According to a new proposal to be voted on in August, Muslim women in New South Wales, including Sydney, will have to lift their veils upon police request of identification. A woman refusing to do so could get a year in prison and a fine of 5,500 Australian dollars (5,900 USD).

The bill has been condemned by civil libertarians and Muslims as an "overreaction to a traffic offense case". The "traffic offense case" involved Carnita Matthews, who was booked last June for a minor traffic violation. She filed a false complaint against the police officer, claiming he attempted to force the niqab veil off her face. Unknown to her, the incident was filmed and the police footage showed the officer standing politely by while being berated by the livid Matthews, who reluctantly revealed her face.

Matthews' conviction and prison term were overturned. She  was not punished for her false deposition because the judge was not convinced that the veiled woman who signed it was actually Matthews.

The New South Wales state Cabinet decided to create the law on July 4 in response to Police Commissioner Andrew Scipione's call for greater police powers after the court case. Other states, including Victoria and Western Australia, are considering similar legislation.

Sydney's Daily Telegraph declared the proposal "the world's toughest burqa laws." Australian Council for Civil Liberties spokesman David Bernie, said that the new proposal “Seems heavy-handed, and shows cultural insensitivity.” 

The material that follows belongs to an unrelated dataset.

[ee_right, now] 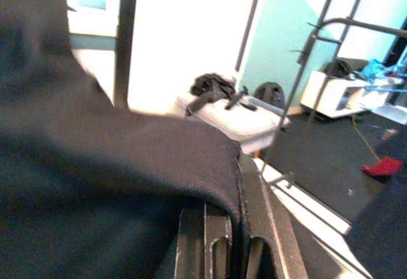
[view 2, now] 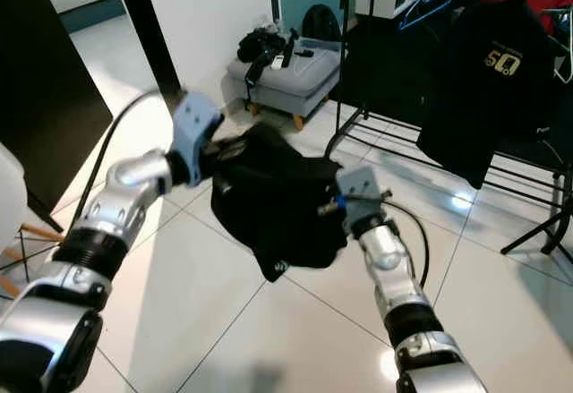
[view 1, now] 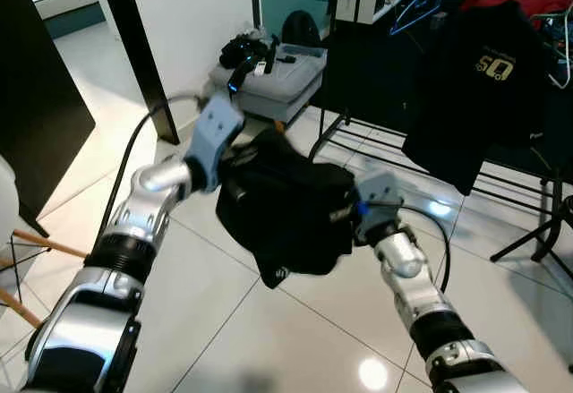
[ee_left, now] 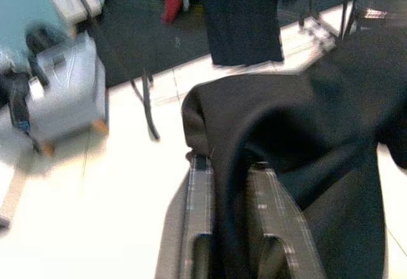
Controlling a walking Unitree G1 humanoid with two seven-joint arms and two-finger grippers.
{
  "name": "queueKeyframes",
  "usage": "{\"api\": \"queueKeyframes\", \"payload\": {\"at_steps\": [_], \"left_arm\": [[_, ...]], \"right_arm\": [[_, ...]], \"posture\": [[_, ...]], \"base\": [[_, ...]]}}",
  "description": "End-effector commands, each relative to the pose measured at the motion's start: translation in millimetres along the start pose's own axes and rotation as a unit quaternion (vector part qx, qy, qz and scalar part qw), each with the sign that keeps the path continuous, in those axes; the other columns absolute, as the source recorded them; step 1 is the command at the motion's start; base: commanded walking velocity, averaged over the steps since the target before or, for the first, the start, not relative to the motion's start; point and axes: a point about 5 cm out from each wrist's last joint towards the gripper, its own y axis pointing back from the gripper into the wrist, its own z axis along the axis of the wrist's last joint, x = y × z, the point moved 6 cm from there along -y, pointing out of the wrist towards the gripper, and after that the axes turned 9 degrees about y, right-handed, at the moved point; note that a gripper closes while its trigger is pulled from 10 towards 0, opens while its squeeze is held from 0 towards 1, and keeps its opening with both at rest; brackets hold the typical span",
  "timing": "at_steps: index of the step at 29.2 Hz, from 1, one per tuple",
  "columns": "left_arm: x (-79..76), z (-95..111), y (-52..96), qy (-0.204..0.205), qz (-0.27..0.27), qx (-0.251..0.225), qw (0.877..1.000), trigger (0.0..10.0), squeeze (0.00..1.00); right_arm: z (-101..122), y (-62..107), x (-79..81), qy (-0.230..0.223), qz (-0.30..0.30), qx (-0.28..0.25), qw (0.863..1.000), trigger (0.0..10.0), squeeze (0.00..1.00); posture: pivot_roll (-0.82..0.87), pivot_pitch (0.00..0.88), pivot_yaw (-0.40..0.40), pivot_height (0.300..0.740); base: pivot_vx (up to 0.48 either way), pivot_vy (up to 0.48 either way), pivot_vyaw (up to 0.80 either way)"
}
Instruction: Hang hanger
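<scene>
Left gripper (ee_left: 232, 183) pinched nearly closed on a fold of the black garment (view 1: 286, 205), fabric between its fingers. Right gripper (ee_right: 232, 222) likewise clamped on the garment's other edge. Garment held bunched between both arms above the tiled floor (view 1: 224, 321), short of the clothes rack (view 1: 358, 133) bearing a hung black T-shirt (view 1: 483, 80).

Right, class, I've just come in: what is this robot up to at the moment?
The robot holds a black garment bunched between its two arms above the tiled floor. The left gripper and the right gripper each pinch a fold of it. Ahead stands a clothes rack with a black T-shirt already hanging. The held garment is not on the rack yet, and whether a hanger is inside it cannot be told.
</scene>
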Motion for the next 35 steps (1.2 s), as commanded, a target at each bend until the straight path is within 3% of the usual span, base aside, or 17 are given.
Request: {"api": "queueKeyframes", "payload": {"at_steps": [1, 2, 3, 8, 10, 11, 18, 19, 20, 21, 22, 23, 26, 35], "left_arm": [[17.4, -43, 16.8, -0.047, 0.051, 0.089, 0.994, 10.0, 1.0], [17.4, -43, 16.8, -0.047, 0.051, 0.089, 0.994, 10.0, 1.0], [20.7, -69, 27.4, -0.066, 0.07, 0.137, 0.986, 10.0, 1.0], [21.7, -84, 34.3, -0.077, 0.079, 0.163, 0.98, 10.0, 1.0], [17.5, -106, 42.7, -0.091, 0.09, 0.194, 0.973, 10.0, 1.0], [14.6, -110, 43.1, -0.088, 0.094, 0.193, 0.973, 10.0, 0.0], [5.9, -107, 36.9, -0.071, 0.093, 0.17, 0.978, 10.0, 0.0], [-9.4, -99, 30.2, -0.058, 0.057, 0.141, 0.987, 10.0, 0.0], [-9.4, -99, 30.2, -0.058, 0.057, 0.141, 0.987, 10.0, 0.0], [-24.4, -92, 25.3, -0.049, 0.023, 0.116, 0.992, 10.0, 0.0], [-24.4, -92, 25.3, -0.049, 0.023, 0.116, 0.992, 10.0, 0.0], [-35.9, -85, 22.5, -0.045, -0.002, 0.096, 0.994, 10.0, 0.0], [-44.9, -79, 19.8, -0.039, -0.014, 0.08, 0.996, 10.0, 0.0], [-53.4, -74, 13.8, -0.012, -0.016, 0.066, 0.998, 10.0, 0.0]], "right_arm": [[14, -9.1, 2.7, -0.071, 0.034, -0.008, 0.997, 0.0, 0.0], [14, -9.1, 2.7, -0.071, 0.034, -0.008, 0.997, 0.0, 0.0], [23, -12.6, 3.8, -0.11, 0.058, -0.01, 0.992, 0.0, 0.0], [29, -14.5, 5.3, -0.135, 0.075, -0.013, 0.988, 0.0, 0.0], [45, -22.2, 3.0, -0.219, 0.08, -0.014, 0.972, 0.0, 0.0], [46, -25.8, 4.2, -0.248, 0.087, 0.001, 0.965, 0.0, 0.0], [45, -30.8, -1.9, -0.294, 0.08, 0.028, 0.952, 0.0, 0.0], [37, -34.8, -20.2, -0.299, 0.017, 0.049, 0.953, 0.0, 0.0], [37, -34.8, -20.2, -0.299, 0.017, 0.049, 0.953, 0.0, 0.0], [27, -35.9, -41.1, -0.322, -0.056, 0.066, 0.943, 0.0, 0.0], [27, -35.9, -41.1, -0.322, -0.056, 0.066, 0.943, 0.0, 0.0], [17, -33.5, -56.5, -0.314, -0.109, 0.082, 0.939, 0.0, 0.0], [8, -28.9, -69.2, -0.311, -0.152, 0.092, 0.934, 0.0, 0.0], [7, -21.0, -80.5, -0.313, -0.168, 0.102, 0.929, 0.0, 0.0]], "posture": [[-0.01, 0.103, 0.067, 0.74], [-0.01, 0.103, 0.067, 0.74], [-0.01, 0.107, 0.069, 0.74], [-0.01, 0.108, 0.069, 0.74], [-0.02, 0.119, 0.055, 0.74], [-0.02, 0.119, 0.055, 0.74], [-0.02, 0.124, 0.052, 0.74], [-0.02, 0.128, 0.048, 0.74], [-0.02, 0.128, 0.048, 0.74], [-0.02, 0.129, 0.048, 0.74], [-0.02, 0.129, 0.048, 0.74], [-0.02, 0.13, 0.048, 0.74], [-0.02, 0.131, 0.047, 0.74], [-0.02, 0.132, 0.049, 0.74]], "base": [[0.0, 0.0, 0.0], [0.0, 0.0, 0.0], [0.0, 0.0, 0.0], [0.0, 0.0, 0.0], [0.0, 0.0, 0.0], [0.0, 0.0, 0.0], [0.0, 0.0, 0.0], [0.0, 0.0, 0.0], [0.0, 0.0, 0.0], [0.0, 0.0, 0.0], [0.0, 0.0, 0.0], [0.0, 0.0, 0.0], [0.0, 0.0, 0.0], [0.0, 0.0, 0.0]]}}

Perhaps, responded the Jihad Watch website, the niqab is "culturally insensitive" to Australians. After all, in the West, the female face is not a private part . The niqab is the product of a society where women are segregated, always under the control of male "guardians," and live as perpetual minors. Australia is no such society, and pressuring it to be "sensitive" to a practice incompatible with its values of equal rights and responsibilities of men and women before the law is absurd. It becomes a means of selective participation in society at the whim of the wearer (or in other cases, those who make her wear it), and presumes a right to pick and choose her responsibilities in society. That is not equality under the law, either for men and women or Muslims and non-Muslims.

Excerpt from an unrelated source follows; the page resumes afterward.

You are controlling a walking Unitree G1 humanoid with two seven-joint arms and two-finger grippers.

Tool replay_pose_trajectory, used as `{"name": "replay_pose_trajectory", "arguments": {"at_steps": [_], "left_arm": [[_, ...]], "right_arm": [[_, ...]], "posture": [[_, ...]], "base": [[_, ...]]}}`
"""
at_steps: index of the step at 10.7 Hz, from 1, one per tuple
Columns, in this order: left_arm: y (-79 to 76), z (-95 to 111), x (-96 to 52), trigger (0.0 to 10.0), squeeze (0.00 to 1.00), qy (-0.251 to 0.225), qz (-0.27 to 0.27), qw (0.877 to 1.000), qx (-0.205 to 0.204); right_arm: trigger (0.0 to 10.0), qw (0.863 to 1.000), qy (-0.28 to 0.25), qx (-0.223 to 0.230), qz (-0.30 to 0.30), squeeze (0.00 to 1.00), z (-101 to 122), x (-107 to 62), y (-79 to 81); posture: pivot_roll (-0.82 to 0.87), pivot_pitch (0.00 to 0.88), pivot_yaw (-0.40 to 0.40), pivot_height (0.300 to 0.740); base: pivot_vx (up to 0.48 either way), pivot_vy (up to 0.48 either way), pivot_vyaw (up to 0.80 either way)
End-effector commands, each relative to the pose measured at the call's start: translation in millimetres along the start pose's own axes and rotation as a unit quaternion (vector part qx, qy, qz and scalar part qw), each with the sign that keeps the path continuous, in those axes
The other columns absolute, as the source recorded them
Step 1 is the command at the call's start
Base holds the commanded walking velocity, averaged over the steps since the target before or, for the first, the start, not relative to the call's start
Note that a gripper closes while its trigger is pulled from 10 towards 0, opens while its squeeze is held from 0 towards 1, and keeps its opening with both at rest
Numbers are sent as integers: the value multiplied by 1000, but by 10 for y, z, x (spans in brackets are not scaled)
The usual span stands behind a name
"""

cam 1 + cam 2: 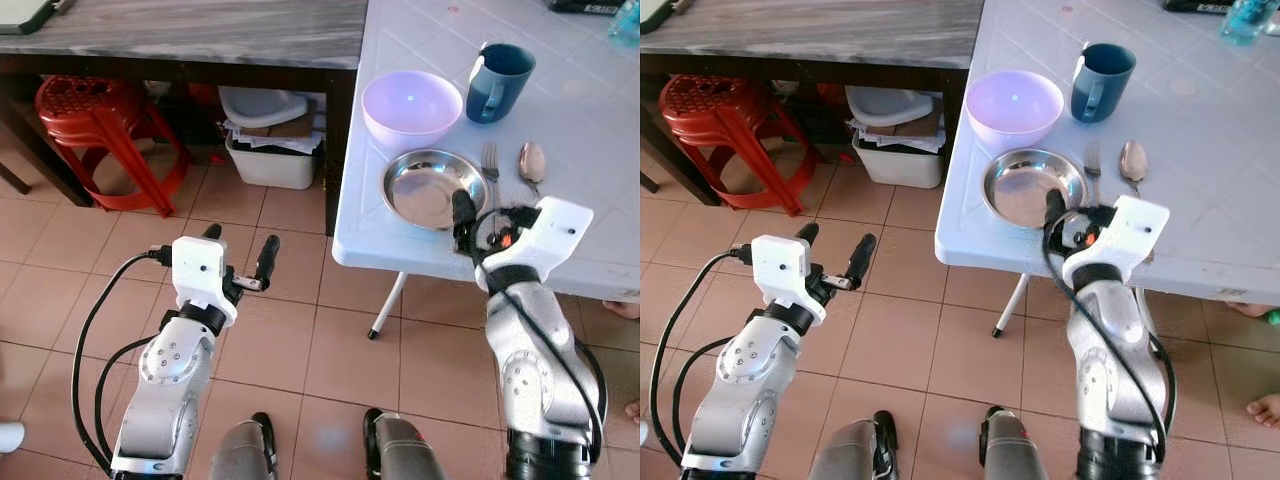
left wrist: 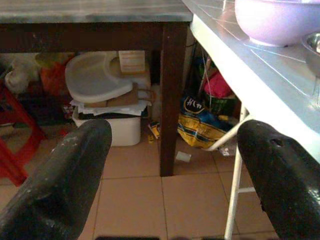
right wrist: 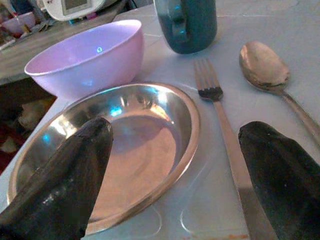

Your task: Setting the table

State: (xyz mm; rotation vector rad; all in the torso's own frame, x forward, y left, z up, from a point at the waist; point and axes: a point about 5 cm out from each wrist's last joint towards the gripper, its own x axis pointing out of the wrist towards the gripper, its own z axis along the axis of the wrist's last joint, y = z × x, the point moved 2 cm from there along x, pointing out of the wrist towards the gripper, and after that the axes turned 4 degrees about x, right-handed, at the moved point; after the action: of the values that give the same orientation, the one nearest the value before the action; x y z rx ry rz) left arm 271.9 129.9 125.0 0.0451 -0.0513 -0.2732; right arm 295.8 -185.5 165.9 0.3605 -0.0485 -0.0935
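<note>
A white table (image 1: 600, 150) occupies the right of the scene. A dark wooden table (image 1: 190, 35) with a grey top stands to its left, the two meeting at a corner. The floor (image 1: 300, 330) is brown tile.

Under the wooden table stand a red stool (image 1: 95, 125) and a white bin (image 1: 270, 160) stacked with papers and a white tray. In the left wrist view a yellow bag (image 2: 200, 127) lies on the floor beneath the white table.

The setting sits near the white table's front left corner:
- Lilac bowl (image 1: 412, 105): farthest left, behind the plate and just beside it.
- Steel plate (image 1: 432, 187): near the front edge, empty, upright.
- Blue mug (image 1: 498, 82): right of the bowl, handle toward the robot.
- Fork (image 1: 491, 165): just right of the plate, tines pointing away from the robot.
- Spoon (image 1: 532, 162): just right of the fork, lying parallel to it, bowl end away from the robot.

Right gripper (image 1: 480, 222): raised at the table's front edge, over the near rim of the plate. Its fingers are spread apart and hold nothing. In the right wrist view one finger (image 3: 65, 180) lies over the plate and the other (image 3: 280, 165) lies beyond the fork handle; whether either touches the table cannot be told.

Left gripper (image 1: 240, 250): held over the floor, left of the white table and well apart from the setting. Its fingers are spread wide and hold nothing. It points toward the space under the tables.
</note>
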Motion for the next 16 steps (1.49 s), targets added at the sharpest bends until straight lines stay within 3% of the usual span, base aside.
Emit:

On the other hand, a veiled mother of five complained that after driving for 18 years in Sydney with a niqab with no offenses, she will now feel intimidated, with her privacy invaded. She wouldn’t mind showing her face to a policewoman – but not to a male.

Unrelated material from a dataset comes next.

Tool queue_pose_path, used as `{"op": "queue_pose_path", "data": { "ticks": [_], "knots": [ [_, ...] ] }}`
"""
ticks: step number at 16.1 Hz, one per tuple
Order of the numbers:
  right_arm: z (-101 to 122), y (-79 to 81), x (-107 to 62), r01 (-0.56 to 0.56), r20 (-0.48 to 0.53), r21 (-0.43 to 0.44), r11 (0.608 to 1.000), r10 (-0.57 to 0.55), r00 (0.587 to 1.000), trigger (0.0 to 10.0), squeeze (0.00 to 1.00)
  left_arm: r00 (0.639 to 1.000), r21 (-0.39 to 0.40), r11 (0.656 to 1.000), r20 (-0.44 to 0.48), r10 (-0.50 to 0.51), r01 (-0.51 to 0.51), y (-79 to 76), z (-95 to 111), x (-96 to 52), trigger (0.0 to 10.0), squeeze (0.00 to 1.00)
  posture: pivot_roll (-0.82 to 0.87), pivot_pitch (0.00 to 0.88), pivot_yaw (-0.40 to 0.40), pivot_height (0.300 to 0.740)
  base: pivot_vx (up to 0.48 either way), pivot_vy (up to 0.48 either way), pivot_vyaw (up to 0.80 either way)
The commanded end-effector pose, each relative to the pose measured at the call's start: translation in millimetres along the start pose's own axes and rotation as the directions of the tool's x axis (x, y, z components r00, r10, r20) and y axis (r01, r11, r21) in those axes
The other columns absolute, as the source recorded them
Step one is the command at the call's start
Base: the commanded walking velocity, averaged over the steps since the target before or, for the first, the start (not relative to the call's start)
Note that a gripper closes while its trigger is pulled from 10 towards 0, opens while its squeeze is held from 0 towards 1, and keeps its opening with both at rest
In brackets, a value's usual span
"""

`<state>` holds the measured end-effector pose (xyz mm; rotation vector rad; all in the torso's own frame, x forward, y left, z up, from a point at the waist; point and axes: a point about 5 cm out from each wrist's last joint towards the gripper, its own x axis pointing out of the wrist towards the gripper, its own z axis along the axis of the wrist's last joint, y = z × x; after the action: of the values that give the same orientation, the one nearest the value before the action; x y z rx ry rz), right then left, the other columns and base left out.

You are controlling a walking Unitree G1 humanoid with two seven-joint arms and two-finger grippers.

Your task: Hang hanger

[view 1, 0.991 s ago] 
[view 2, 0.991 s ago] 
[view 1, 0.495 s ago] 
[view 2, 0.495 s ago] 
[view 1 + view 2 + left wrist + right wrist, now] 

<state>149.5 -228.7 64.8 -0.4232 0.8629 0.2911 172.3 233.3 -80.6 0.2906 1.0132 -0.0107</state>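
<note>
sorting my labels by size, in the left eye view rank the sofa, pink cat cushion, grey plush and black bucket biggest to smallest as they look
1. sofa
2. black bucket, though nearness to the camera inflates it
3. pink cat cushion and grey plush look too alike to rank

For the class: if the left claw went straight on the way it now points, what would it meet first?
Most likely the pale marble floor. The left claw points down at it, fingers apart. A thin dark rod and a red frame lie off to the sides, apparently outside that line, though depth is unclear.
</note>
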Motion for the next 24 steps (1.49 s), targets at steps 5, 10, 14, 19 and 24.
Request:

"I don't care whether a person is wearing a motorcycle helmet, a burqa, niqab, face veil or anything else — the police should be allowed to require those people to make their identification clear," State Premier Barry O'Farrell said in a statement. He did not address the issue of the  policeman's gender.

In April 2011, France banned wearing the burqa, a garment that exposes only the hands and eyes, in public. The fine for breaking the law is 150 euro (217 USD).

Belgium followed in May, becoming the second EU country to forbid any clothing that obscures identity. Offenders face a fine of 137.5 euros (£121; $197) and up to seven days in jail. The law was passed almost unanimously by the lower house of parliament with only two abstentions, on the grounds of security. Some MPs also said that full face veils such as the burka or the niqab were a symbol of the oppression of women.
Two women who wear full veils launched an immediate court challenge, saying the law is discriminatory. Women who insist on the full veil will not be able to leave home, they claimed.

"We consider the law a disproportionate intrusion into fundamental rights such as the freedom of religion and expression," Ines Wouters, the lawyer representing the two women challenging the ban, told the newspaper La Libre. She has taken their case to Belgium's constitutional court, where she will request a suspension of the law on Friday, AFP news agency reported.